El fin del mundo no llegará sin que antes se revele un hombre espantosamente malvado e impío, que San Pablo califica llamándolo el hombre del pecado, el hijo de la perdición. Y éste, a su vez, no se manifestará sino después de una apostasía general, y después de la desaparición de un obstáculo providencial sobre el que el Apóstol había instruido de viva voz a sus fieles.
¿De qué apostasía quiere hablar San Pablo? No se trata de una defección parcial; porque dice, de manera absoluta, la apostasía. No se lo puede entender, por desgracia, sino de la apostasía en masa de las sociedades cristianas, que social y civilmente renegarán de su bautismo; de la defección de estas naciones que Jesucristo, según la enérgica expresión de San Pablo, había hecho concorporales a su Iglesia (Ef. 3 6). Sólo esta apostasía hará posible la manifestación, y la dominación, del enemigo personal de Jesucristo, en una palabra, del Anticristo.
Nuestro Señor dijo: “Cuando viniere el Hijo del hombre, ¿os parece que hallará fe sobre la tierra?” (Lc. 18 8). El divino Maestro veía declinar la fe en el mundo llegado a su vejez. No es que los vientos del siglo puedan hacer vacilar esta llama inextinguible, sino que las sociedades, ebrias por el bienestar material, la rechazarán como importuna.
Al renegar de Jesucristo, es preciso que caiga, mal que le pese, en las garras de Satán, a quien tan justamente se llama príncipe de las tinieblas. No puede permanecer neutro; no puede crearse una independencia. Su apostasía lo pone directamente bajo el poder del diablo y de sus satélites.

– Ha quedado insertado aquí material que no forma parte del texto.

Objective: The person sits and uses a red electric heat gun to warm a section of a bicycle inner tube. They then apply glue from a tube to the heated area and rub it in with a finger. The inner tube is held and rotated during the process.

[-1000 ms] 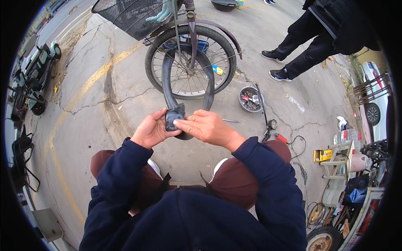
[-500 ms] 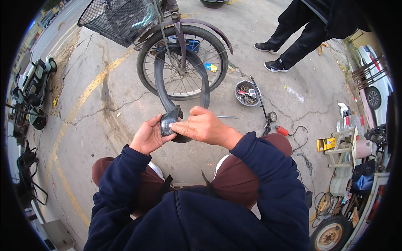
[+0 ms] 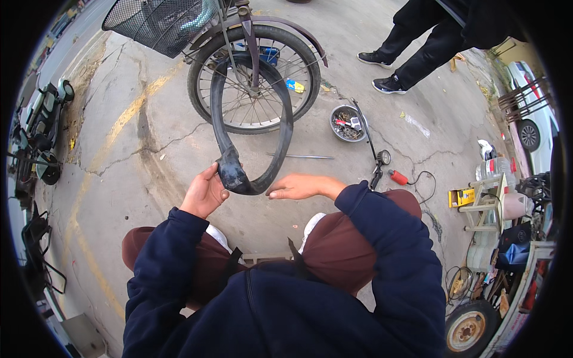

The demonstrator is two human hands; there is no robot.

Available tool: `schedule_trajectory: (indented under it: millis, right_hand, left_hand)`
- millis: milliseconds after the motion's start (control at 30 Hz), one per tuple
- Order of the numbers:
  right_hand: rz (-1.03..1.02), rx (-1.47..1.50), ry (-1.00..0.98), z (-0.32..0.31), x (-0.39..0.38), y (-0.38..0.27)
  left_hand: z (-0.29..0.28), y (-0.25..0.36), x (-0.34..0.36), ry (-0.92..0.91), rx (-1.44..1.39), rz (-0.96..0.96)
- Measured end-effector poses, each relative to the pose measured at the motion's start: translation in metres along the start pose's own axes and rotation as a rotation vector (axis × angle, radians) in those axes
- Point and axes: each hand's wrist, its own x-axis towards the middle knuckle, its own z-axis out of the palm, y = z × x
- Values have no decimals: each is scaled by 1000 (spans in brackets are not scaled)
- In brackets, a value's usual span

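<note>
A black rubber inner tube [image 3: 282,143] hangs in a long loop from the front wheel [image 3: 200,83] of a bicycle with a mesh basket [image 3: 160,27]. My left hand [image 3: 205,188] grips the wide dark patched section [image 3: 233,172] at the bottom of the loop, between fingertips and thumb. My right hand [image 3: 295,186] is open just right of the loop, palm down with loosely bent fingers, holding nothing. A thin metal rod [image 3: 304,157] lies on the ground past it.
A metal bowl [image 3: 338,131], floor pump [image 3: 378,170] and red-handled tool [image 3: 399,178] lie at right. Beyond stands a person in black trousers [image 3: 427,56]. A step stool [image 3: 477,218], loose tire [image 3: 468,331] and white car [image 3: 531,134] line the right; scooters [image 3: 51,137] stand left.
My right hand has let go of the patched section and moved right, its fingers opening. The patched section has shifted left with my left hand, and the loop's right side now shows down to the bottom.
</note>
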Motion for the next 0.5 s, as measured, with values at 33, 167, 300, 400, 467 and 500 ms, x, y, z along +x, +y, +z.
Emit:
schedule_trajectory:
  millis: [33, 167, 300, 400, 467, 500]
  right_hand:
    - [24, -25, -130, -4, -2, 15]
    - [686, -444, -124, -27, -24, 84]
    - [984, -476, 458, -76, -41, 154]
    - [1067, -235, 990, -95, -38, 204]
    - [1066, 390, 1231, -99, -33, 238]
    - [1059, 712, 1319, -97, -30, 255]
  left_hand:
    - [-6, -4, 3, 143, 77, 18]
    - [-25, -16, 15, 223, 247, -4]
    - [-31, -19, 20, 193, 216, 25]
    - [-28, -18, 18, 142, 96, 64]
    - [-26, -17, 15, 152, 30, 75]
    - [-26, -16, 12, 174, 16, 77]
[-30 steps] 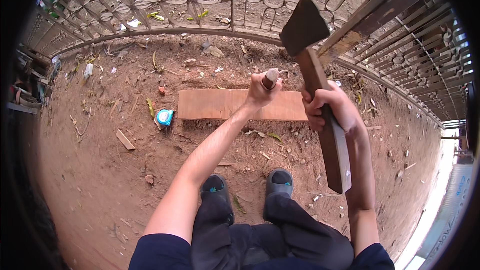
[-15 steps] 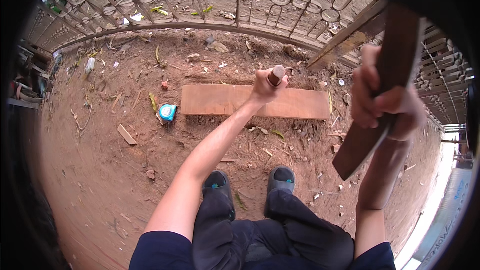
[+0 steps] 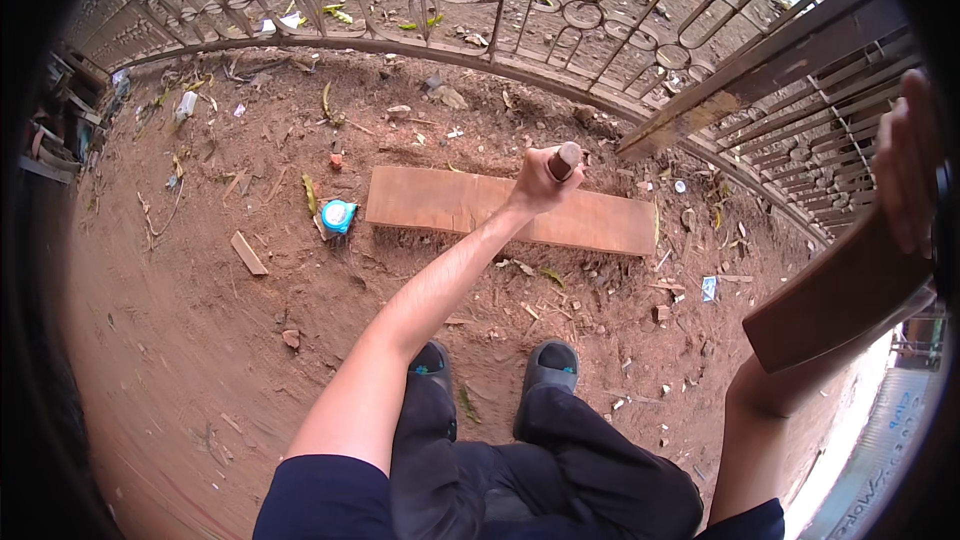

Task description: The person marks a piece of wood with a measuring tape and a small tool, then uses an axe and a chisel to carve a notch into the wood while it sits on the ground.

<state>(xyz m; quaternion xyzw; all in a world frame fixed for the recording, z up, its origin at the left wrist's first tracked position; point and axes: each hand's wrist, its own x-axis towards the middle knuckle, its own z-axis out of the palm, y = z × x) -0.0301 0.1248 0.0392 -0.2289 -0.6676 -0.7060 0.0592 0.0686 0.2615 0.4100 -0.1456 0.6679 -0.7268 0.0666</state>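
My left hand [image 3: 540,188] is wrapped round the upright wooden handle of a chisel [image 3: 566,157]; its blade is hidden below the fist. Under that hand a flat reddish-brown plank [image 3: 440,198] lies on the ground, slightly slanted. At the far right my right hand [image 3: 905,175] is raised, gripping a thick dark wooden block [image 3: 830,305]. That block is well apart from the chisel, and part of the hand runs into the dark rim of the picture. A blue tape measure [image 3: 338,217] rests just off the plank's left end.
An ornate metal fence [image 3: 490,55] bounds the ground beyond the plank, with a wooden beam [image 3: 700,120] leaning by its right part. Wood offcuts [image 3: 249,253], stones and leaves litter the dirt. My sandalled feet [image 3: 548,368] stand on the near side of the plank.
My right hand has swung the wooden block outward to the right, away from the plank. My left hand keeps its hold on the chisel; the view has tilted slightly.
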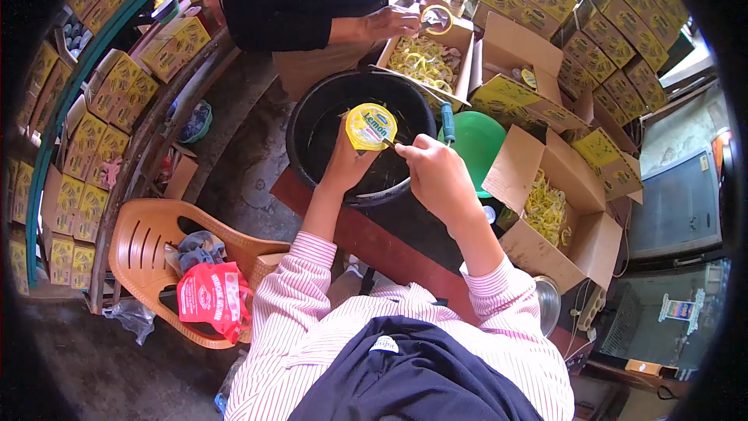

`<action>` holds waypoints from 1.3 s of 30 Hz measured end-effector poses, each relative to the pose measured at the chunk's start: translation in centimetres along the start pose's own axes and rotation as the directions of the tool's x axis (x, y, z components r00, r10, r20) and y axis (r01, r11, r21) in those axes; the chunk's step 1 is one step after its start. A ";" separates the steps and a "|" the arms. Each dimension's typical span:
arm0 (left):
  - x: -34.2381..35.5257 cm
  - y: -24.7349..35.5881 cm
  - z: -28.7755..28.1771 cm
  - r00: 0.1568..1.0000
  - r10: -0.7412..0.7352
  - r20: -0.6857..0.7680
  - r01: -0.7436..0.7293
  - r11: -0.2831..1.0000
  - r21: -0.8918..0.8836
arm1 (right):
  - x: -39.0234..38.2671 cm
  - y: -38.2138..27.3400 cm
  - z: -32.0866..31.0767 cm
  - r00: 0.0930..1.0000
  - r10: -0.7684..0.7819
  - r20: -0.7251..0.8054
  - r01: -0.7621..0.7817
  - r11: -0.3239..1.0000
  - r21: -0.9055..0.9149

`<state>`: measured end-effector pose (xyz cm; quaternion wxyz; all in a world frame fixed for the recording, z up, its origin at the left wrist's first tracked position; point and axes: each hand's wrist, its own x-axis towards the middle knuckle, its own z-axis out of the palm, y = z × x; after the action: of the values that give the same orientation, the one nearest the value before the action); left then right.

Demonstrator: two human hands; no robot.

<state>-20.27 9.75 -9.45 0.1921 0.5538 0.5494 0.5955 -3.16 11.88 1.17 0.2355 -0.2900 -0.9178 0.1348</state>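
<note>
Head: one yellow cup (369,126), one black tub (309,126)

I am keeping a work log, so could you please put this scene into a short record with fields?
Left hand: holds yellow-lidded cup
Right hand: pinches thin dark tool at the cup's edge; exact type unclear
Below cup: black tub
Right of tub: green basin; open box with yellow strips
Left side: orange chair with red bag
Across: co-worker's hand, near another open box
</note>
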 end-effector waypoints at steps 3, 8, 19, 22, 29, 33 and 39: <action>-0.1 0.4 -0.1 1.000 0.001 -0.009 -0.001 1.000 0.002 | -0.1 0.1 -0.7 0.999 0.011 0.044 -0.011 1.000 -0.007; -0.3 1.0 -0.5 0.996 -0.083 0.044 0.087 0.991 -0.098 | 1.4 1.6 -1.9 0.984 -0.175 -0.039 0.170 0.980 -0.101; -0.3 1.0 -0.8 0.989 -0.079 0.128 0.113 0.953 -0.281 | 5.3 3.4 -0.7 0.872 -0.489 0.014 0.489 0.872 -0.016; -0.3 0.8 -0.8 0.992 -0.067 0.105 0.087 0.974 -0.208 | 5.7 3.2 -0.6 0.867 -0.496 0.043 0.498 0.866 -0.039; -0.2 1.2 -1.0 0.987 -0.086 0.138 0.110 0.978 -0.175 | 6.1 3.3 -0.4 0.859 -0.507 0.069 0.509 0.861 -0.021; -0.2 1.0 -1.0 0.983 -0.086 0.162 0.114 0.979 -0.169 | 6.0 3.5 -0.2 0.860 -0.504 0.073 0.505 0.863 0.009; -0.3 1.5 -0.7 0.982 -0.102 0.159 0.135 0.968 -0.214 | 6.0 3.6 0.0 0.861 -0.500 0.092 0.504 0.864 -0.019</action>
<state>-20.23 8.74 -8.14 0.3285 0.5373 0.4953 0.5985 -5.83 18.36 1.90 0.2173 -0.0401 -0.9733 0.0617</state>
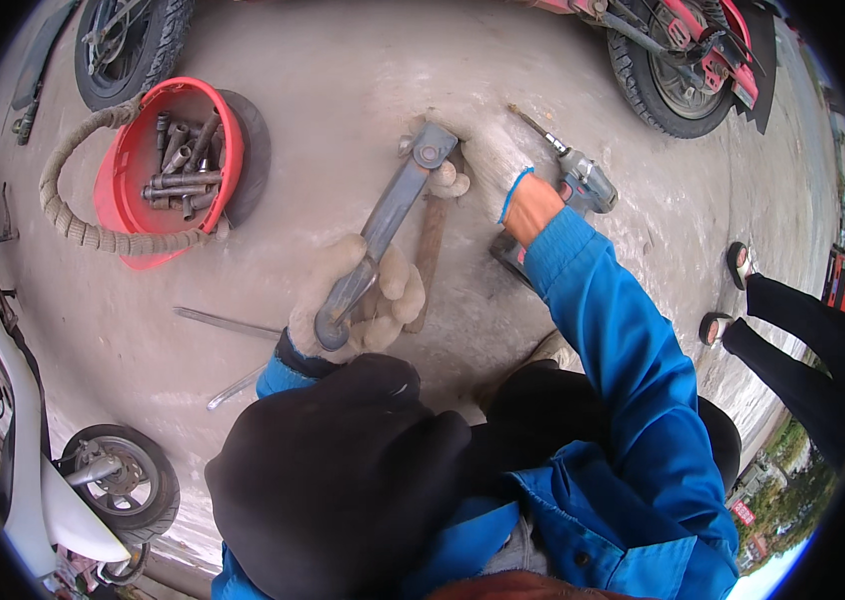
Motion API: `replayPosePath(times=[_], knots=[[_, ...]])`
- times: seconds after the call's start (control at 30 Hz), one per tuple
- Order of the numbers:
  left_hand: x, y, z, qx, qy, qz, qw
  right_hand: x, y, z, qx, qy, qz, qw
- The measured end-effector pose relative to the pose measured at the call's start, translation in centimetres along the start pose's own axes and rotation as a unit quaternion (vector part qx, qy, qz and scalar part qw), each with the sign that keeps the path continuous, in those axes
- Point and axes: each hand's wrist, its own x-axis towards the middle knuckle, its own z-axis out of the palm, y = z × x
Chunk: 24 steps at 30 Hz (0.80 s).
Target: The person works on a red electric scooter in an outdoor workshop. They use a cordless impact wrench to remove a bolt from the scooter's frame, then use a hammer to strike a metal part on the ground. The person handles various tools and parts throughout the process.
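Note:
Both my hands wear pale, dirty work gloves. A long dark metal lever [395,205] with a round pivot at its upper end slants between them; its exact kind I cannot make out. My left hand [343,280] is wrapped round the lower part. At the pivot end, my right hand [478,160] has its fingers closed round the lever, partly hidden by it. Behind the lever a wooden handle [430,250] shows, its upper end hidden. Right of my right hand, a grey cordless power driver [588,182] with a long bit lies on the ground, partly covered by my forearm.
A red bowl-like container [235,165] with a wrapped loop handle [55,185] holds several metal sockets [183,180]. Metal bars [228,321] lie left of my knee. Motorcycle wheels [678,80] stand around, a white motorcycle [33,430] at left. A person in dark trousers [793,320] stands at right.

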Motion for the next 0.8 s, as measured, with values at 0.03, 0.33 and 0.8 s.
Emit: replayPosePath(times=[0.03, 0.33, 0.8], knots=[[0.0, 0.2, 0.2, 0.003, 0.003, -0.007, 1.000, -0.1, 0.4, -0.1, -0.006, 0.002, -0.008, 1.000], [0.0, 0.6, 0.0, 0.004, 0.012, -0.028, 1.000, 0.7, 1.5, -1.4, 0.079, -0.047, 0.022, 0.996], [0.6, 3.2, 1.5, 0.501, 0.259, -0.057, 0.824, 0.7, 1.3, -1.9, -0.187, 0.017, -0.079, 0.979]])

Esta apostasía comenzó con Lutero y con Calvino. Es el punto de partida. Desde entonces ha recorrido un camino espantoso. Hoy esta apostasía tiende a consumarse. Toma el nombre de Revolución, que es la insurrección del hombre contra Dios y su Cristo. Tiene por fórmula el laicismo, que es la eliminación de Dios y de su Cristo.